A fragmentação da Rússia criaria mais Estados, mais fronteiras alfandegárias, exércitos nacionais e contradições para disputas regionais e conflitos armados. Ninguém menos que Henry Kissinger descreveu graficamente o que tal resultado significaria. Escrevendo em 19 de dezembro de 2022, ele alertou que

“a dissolução da Rússia ou a destruição de sua capacidade de política estratégica pode transformar seu território abrangendo 11 fusos horários em um vácuo contestado. Suas sociedades concorrentes podem decidir resolver suas disputas pela violência. Outros países podem tentar expandir suas reivindicações pela força. Todos esses perigos seriam agravados pela presença de milhares de armas nucleares…”

Quer as potências ocidentais aspirem a manter a Ucrânia como um estado-tampão contra a Rússia, quer vejam esta última entrar em colapso, nenhuma dessas opções seria aceitável para Moscou. Enquanto a China fornecer uma saída para suas exportações e maneiras de contornar as restrições de importação, a Rússia terá os meios para continuar resistindo a elas no campo de batalha. Continuará a manter-se num impasse com o Ocidente, para o qual este último não tem outra resposta senão comprometer cada vez mais recursos militares e financeiros para a Ucrânia e apostar a sua reputação global no sucesso do estado cliente. E assim, as classes dominantes da Ucrânia, Rússia e Ocidente estão em guerra, e cada uma vê a vitória na perda da outra.

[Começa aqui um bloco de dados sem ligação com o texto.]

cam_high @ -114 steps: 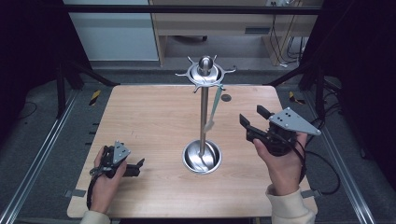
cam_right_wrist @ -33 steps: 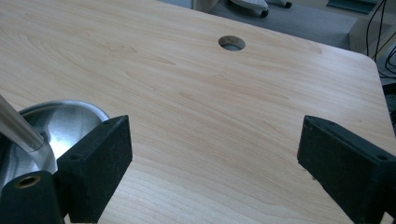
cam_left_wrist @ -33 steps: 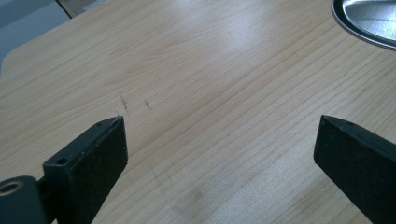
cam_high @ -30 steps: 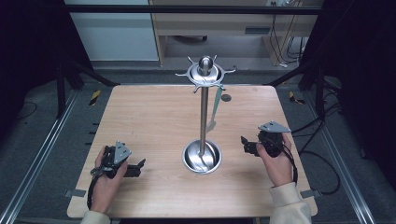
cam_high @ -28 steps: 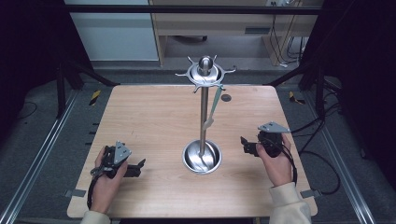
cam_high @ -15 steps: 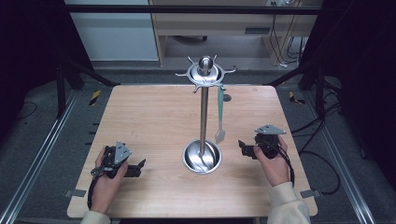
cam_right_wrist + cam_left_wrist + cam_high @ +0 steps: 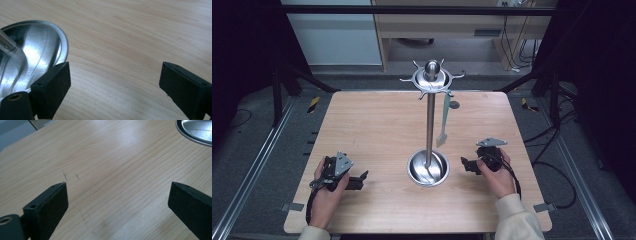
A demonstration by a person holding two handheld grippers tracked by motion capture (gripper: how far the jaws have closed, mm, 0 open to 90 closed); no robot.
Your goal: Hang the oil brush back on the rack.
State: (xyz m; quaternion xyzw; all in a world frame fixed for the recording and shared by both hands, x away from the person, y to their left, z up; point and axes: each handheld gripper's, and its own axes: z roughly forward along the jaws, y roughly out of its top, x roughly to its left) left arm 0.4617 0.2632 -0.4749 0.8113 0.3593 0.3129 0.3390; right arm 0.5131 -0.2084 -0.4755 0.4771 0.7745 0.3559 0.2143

A assistir silenciosamente à distância a esta competição autodestrutiva está a China, o único país com capacidade económica e política para o fazer. A disposição dos EUA de se comprometer tão completamente com a guerra com a Rússia oferece uma oportunidade única na vida para a burguesia chinesa vencer e esgotar o principal rival geopolítico. É um presente de Deus para sua busca pela hegemonia global. Falando nos primeiros dias da guerra, um ex-assessor de altos funcionários chineses, Zheng Yongnian , proclamou com orgulho  : “A China terá uma capacidade ainda maior e vontade de desempenhar um papel mais importante na construção de uma nova ordem internacional”.

Em preparação para o aniversário de 24 de fevereiro, o ministro das Relações Exteriores da China, Qin Gang , avançou com isso, anunciando  ao mundo que Pequim "fornecerá sabedoria chinesa para a solução política da crise na Ucrânia ..." E os beligerantes mais profundos se enfrentam, tanto mais importante será o papel que a sabedoria desempenhará.